# DSA4212 Assignments

### Traveling Salesman Problem [80%]

**Goal:** The Traveling Salesman Problem (TSP) is a classic problem in combinatorial optimization. Given a list of cities and the distances between each pair of cities, the problem is to find the shortest possible route that visits each city exactly once and returns to the origin city. You are tasked with implementing a few methods to solve the TSP and compare their performance. Your report should not include any actual code. Instead, it should describe the problem and provide a discussion of the results. You are encouraged to compare your results with the best known solutions.

**Possible References:**

### Thompson problem [80%]

**Goal:** The Thompson problem is a classic problem in computational geometry. Consider `N = 300`

points \(P_1, P_2, \ldots, P_N \in \mathbb{R}^3\) on the unit sphere: for \(1 \leq i \leq N\), we have \(\|P_i\| = 1\). How should these points be placed so that the quantity

\[ E = \sum_{i=1}^{N} \sum_{j=1}^{N} \frac{1}{\|P_i - P_j\|} \]

is minimized. Note that it is the norm, and not the norm squared, in the denominator. Your report should not include any actual code. Instead, it should describe the problem and provide a discussion of the results. You are encouraged to compare your results with the best known solutions.

**Possible References:**

### Image classification with convolutional neural networks [80%]
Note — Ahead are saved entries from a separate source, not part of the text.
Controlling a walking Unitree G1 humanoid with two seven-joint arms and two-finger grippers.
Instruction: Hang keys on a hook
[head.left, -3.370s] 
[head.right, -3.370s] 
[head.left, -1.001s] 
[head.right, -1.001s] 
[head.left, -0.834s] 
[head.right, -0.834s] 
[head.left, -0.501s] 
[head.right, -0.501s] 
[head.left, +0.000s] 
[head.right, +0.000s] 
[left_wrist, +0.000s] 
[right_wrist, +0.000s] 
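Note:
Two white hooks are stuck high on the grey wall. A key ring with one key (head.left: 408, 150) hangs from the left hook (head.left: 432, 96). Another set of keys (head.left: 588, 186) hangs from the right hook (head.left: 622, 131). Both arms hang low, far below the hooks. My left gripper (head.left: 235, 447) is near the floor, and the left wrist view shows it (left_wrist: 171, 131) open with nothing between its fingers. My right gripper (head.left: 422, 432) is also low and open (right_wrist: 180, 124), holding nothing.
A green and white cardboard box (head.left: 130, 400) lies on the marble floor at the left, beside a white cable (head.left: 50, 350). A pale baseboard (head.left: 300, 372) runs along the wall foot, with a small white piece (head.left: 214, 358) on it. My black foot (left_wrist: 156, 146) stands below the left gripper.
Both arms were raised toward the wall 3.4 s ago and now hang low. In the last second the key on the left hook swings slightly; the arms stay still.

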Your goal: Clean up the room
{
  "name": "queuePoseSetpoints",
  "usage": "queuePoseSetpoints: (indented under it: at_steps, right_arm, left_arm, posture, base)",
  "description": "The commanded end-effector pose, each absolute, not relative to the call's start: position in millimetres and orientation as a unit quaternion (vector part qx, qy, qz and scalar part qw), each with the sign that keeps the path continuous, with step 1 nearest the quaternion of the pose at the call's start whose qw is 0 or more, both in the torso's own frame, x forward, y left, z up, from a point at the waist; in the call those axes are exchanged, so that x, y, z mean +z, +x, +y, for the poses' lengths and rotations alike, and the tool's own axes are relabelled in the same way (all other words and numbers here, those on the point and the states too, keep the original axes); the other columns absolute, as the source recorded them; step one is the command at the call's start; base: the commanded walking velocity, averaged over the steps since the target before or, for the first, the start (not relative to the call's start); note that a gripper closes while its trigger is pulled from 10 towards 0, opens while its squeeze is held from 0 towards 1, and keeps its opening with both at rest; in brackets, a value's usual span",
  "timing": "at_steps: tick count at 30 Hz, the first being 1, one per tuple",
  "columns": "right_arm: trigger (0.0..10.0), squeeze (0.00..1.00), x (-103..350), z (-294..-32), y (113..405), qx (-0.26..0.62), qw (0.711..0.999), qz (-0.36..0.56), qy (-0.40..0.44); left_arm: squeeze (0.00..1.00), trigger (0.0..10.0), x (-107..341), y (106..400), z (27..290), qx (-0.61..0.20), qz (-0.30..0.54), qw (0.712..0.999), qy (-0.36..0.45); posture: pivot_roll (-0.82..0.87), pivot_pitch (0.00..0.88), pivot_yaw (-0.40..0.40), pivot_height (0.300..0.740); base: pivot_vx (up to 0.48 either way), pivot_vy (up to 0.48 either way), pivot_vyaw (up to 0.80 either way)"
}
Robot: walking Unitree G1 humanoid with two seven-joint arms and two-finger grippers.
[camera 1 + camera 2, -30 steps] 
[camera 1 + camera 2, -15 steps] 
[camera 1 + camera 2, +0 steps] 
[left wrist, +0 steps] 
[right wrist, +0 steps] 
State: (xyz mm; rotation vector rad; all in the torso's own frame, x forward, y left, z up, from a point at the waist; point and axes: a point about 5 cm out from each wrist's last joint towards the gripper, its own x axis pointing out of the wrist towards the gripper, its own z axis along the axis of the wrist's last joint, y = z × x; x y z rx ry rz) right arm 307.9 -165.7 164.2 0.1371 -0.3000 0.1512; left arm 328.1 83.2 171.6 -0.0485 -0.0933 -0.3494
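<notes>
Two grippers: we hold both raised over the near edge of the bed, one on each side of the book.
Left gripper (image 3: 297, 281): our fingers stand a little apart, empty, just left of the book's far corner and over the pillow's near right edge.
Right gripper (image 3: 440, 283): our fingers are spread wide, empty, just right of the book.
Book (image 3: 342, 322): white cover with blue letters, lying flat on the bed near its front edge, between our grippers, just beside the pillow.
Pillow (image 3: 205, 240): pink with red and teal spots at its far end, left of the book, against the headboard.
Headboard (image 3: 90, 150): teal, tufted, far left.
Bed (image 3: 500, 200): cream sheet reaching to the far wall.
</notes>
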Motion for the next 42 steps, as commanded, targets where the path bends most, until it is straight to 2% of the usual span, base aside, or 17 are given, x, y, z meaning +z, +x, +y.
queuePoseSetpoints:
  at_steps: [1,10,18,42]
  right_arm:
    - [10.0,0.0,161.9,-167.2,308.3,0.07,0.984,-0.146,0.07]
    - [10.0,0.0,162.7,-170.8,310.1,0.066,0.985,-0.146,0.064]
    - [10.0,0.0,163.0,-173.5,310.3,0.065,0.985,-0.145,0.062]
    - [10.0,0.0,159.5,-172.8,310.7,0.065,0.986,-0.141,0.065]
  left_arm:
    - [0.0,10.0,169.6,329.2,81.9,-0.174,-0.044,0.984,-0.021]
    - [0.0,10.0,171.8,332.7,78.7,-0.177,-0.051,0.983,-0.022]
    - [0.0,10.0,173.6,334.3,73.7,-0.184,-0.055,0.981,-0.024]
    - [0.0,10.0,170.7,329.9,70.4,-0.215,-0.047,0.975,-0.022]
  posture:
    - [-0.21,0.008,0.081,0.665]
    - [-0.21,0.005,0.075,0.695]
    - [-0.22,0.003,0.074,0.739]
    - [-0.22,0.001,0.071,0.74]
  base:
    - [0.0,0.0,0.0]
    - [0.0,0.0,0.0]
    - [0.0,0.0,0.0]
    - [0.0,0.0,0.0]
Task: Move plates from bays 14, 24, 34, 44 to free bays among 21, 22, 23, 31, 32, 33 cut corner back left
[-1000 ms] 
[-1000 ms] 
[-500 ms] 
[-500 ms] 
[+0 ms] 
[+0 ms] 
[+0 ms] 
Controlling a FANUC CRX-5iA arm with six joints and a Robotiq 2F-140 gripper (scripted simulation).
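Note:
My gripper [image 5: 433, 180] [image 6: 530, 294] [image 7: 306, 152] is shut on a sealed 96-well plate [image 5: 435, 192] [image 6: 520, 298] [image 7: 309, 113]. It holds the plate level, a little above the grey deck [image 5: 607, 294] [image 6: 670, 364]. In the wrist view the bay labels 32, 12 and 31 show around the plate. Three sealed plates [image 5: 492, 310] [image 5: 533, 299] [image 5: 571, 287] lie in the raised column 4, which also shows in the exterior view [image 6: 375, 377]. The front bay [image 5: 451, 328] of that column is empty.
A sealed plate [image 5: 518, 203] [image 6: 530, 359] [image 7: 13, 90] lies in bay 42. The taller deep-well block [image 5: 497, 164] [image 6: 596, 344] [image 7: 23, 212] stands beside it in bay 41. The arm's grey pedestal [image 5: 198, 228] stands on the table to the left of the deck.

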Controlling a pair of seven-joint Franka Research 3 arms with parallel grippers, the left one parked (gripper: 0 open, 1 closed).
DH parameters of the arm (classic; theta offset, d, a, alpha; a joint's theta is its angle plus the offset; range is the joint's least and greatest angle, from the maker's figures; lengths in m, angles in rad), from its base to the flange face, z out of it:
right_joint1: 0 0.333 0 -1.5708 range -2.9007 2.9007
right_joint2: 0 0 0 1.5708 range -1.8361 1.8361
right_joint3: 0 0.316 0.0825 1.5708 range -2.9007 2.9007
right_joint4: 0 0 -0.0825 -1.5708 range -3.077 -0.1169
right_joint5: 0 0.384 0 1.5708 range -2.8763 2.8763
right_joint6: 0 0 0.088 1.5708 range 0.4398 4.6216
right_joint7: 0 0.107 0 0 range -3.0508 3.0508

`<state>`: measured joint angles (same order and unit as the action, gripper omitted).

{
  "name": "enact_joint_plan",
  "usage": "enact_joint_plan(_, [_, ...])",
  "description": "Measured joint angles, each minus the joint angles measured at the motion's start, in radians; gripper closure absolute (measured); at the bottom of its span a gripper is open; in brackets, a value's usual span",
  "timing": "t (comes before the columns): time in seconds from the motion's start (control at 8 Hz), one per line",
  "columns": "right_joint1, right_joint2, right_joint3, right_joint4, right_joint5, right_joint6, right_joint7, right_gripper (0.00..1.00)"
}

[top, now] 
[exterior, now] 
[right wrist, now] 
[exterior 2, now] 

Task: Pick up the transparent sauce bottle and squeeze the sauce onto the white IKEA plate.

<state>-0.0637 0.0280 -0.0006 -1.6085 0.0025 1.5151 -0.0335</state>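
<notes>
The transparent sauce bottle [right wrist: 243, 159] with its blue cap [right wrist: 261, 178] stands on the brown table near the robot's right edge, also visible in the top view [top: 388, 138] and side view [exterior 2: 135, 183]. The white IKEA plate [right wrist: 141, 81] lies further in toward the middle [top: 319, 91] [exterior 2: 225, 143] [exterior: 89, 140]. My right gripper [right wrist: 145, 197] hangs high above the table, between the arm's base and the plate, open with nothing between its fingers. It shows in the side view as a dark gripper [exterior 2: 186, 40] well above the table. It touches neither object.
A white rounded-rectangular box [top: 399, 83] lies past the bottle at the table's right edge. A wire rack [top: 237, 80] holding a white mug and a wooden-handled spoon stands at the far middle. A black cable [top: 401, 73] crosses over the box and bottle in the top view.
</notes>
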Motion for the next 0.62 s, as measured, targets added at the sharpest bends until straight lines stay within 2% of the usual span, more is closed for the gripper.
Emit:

**Goal:** Implement a simple convolutional neural network in Python and use it to classify images from the CIFAR-10 dataset. For this purpose, you will implement a small CNN on a GPU (eg. Google Colab) – the actual details of the CNN is not the emphasis of this assignment and you should not spend too much time optimizing the architecture. Instead, you will study:

- the influence of the choice of optimizer

- the effect of the learning rate on the speed of convergence and the final test accuracy

- whether using a learning rate schedule improves performance

- the effect of the batch size on the speed of convergence and the final test accuracy

Your report should not include any actual code. Instead, it should describe your experiments and their results, and provide a discussion of the findings.

**Possible References:**

- Super-Convergence: Very Fast Training of Neural Networks Using Large Learning Rates

- How to train your ResNet
- Deep Learning Tuning Playbook

### Automatic differentiation [90%]

**Goal:** Implement a simple version of automatic differentiation in Python. Your implementation should be able to easily compute the gradient of the composition of any number of (simple) multivariate functions. While your report should not include any actual code, it should describe the mechanics of your implementation and provide examples of its use.

**Possible References:**

### Collaborative Filtering [90%]

**Goal:** Implement a collaborative filtering algorithm in Python from scratch – you should not use any high-level library such as `surprise`

since this would defeat the purpose of the assignment. For testing your implementation, you will use the song dataset available here. You are tasked to implement variations of the matrix factorization algorithms discussed in class and compare their performance with other approaches of your choice. Your report should not include any actual code. Instead, it should describe the approach you used, the results, and provide a discussion of the findings.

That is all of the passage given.